Question: Carbon-11 decays to Boron-11 according to the following formula. \({}_6^{11}C \Rightarrow {}_5^{11...

Question

Carbon-11 decays to Boron-11 according to the following formula.
${}_6^{11}C \Rightarrow {}_5^{11}B + {e^ + } + {\upsilon _e} + 0.96MeV$
Assume that positrons ( ${e^ + }$ ) produced in the decay combine with free electrons in the atmosphere and annihilate each other almost immediately. Also assume that the neutrinos ( ${\upsilon _e}$ ) are massless and do not intersect with the environment. At $t=0$ we have 1 $\mu g$ of ${}_6^{12}C$ . If the half time of the decay process is ${t_0}$ , then what will be the net energy produced between time $t=0$ and $t=2{t_0}$ ?
A. $8 \times {10^{18}}MeV$
B. $8 \times {10^{16}}MeV$
C. $4 \times {10^8}MeV$
D. $4 \times {10^{16}}MeV$

Answer 1

Solution

Calculate the remaining mass of carbon using $M = \dfrac{{{M_0}}}{{{2^n}}}$ . Find the number of particles which will give the number of reactions and calculate energy of all particles.

Step by step solution:
1. At t=0 mass is 1 $\mu g$ I.e., ${M_0} = 1\mu g$ where ${M_0}$ is the rest mass of the particle.
${t_{\dfrac{1}{2}}} = {t_0}$

Now remained mass will be $M = \dfrac{{{M_0}}}{{{2^n}}}$ ( where $n = \dfrac{t}{{{t_{\dfrac{1}{2}}}}} = \dfrac{{2{t_0}}}{{{t_0}}}$ $= 2$ )
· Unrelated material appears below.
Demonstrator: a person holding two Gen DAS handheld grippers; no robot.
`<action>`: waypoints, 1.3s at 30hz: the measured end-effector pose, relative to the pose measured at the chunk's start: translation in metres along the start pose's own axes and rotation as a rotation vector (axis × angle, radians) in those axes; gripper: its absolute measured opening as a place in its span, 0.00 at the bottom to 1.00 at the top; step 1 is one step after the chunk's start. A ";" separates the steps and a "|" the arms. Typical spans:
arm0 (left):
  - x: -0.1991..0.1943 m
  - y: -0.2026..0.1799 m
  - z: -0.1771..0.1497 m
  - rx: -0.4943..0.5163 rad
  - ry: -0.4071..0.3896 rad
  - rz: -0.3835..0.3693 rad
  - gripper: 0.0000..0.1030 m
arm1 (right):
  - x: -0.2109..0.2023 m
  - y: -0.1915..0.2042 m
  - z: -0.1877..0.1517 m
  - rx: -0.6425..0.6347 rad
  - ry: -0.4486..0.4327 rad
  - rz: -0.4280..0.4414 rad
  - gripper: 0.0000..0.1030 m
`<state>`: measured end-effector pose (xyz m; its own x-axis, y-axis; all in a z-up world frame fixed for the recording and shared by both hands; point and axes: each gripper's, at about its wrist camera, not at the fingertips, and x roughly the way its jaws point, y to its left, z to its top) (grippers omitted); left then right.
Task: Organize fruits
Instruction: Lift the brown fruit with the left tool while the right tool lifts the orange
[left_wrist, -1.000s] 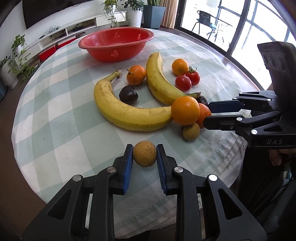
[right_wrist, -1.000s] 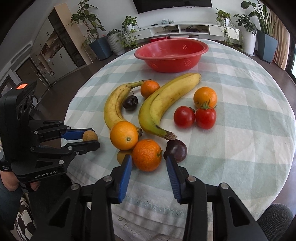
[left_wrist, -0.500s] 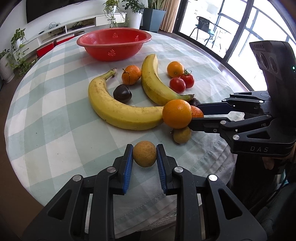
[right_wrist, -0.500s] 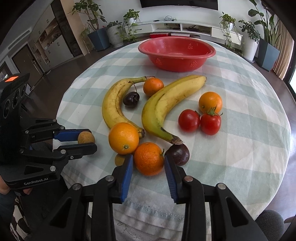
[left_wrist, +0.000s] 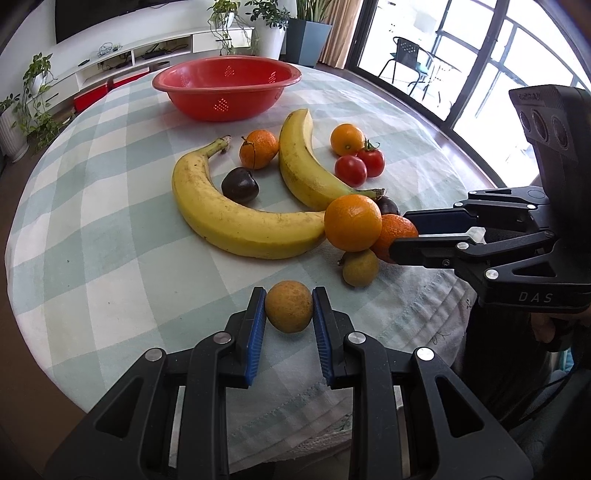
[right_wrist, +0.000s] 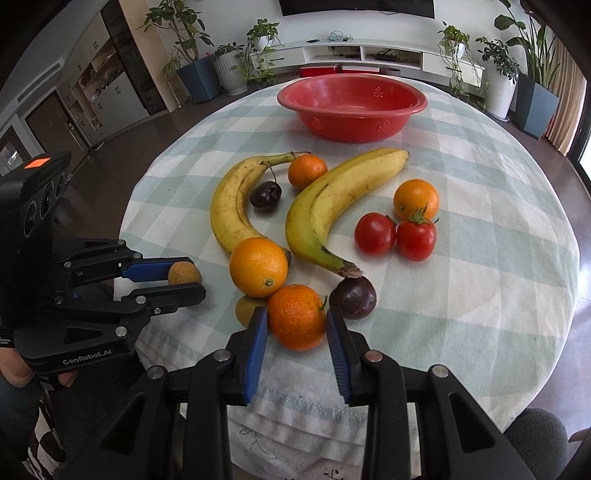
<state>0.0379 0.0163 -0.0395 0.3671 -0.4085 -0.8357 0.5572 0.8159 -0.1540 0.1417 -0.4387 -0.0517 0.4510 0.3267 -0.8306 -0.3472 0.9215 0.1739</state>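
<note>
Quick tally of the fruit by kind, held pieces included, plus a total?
Bananas: 2
Oranges: 4
Tomatoes: 2
Dark fruits: 2
Small tan fruits: 2
Total: 12

The tablecloth was matt woven cloth with a stitched hem. The red bowl at twelve o'clock looked like smooth, perforated plastic. The tomatoes shone glossy; the oranges' skin was finely dimpled.
</note>
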 end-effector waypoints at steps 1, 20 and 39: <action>0.000 0.000 0.000 -0.001 -0.001 0.000 0.23 | -0.001 -0.001 -0.001 0.005 0.000 0.006 0.34; -0.002 -0.005 -0.003 -0.004 -0.007 -0.006 0.23 | -0.010 -0.010 -0.011 0.031 -0.011 0.034 0.34; -0.010 -0.003 -0.001 -0.022 -0.029 0.000 0.23 | -0.018 -0.006 -0.011 0.015 -0.022 0.058 0.34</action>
<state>0.0318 0.0184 -0.0317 0.3885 -0.4195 -0.8204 0.5407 0.8247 -0.1656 0.1266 -0.4528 -0.0434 0.4479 0.3842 -0.8073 -0.3615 0.9037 0.2295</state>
Therefore, $M = \dfrac{{{M_0}}}{{{2^2}}}$
$\Rightarrow M = \dfrac{{1\mu g}}{4} = 0.25\mu g$ …….this is the amount of carbon remained

So used carbon will be = ${M_0}$ -M= $1\mu g - 0.25\mu g$
$\Rightarrow 0.75\mu g = 0.75 \times {10^{ - 6}}g$

No. of moles of carbon = $\dfrac{{0.75 \times {{10}^{ - 6}}}}{{12}} = 0.0625 \times {10^{ - 6}}$ ( $\because$ 1 mole of carbon contains 12 gram of carbon atoms)

That means this much amount of moles of carbon are used in the reaction.
No. of reactions will be= $0.0625 \times {10^{ - 6}} \times 6.023 \times {10^{23}}$ (where $6.023 \times {10^{23}}$ is Avogadro no.)
$\Rightarrow 0.376 \times {10^{17}}$ reactions.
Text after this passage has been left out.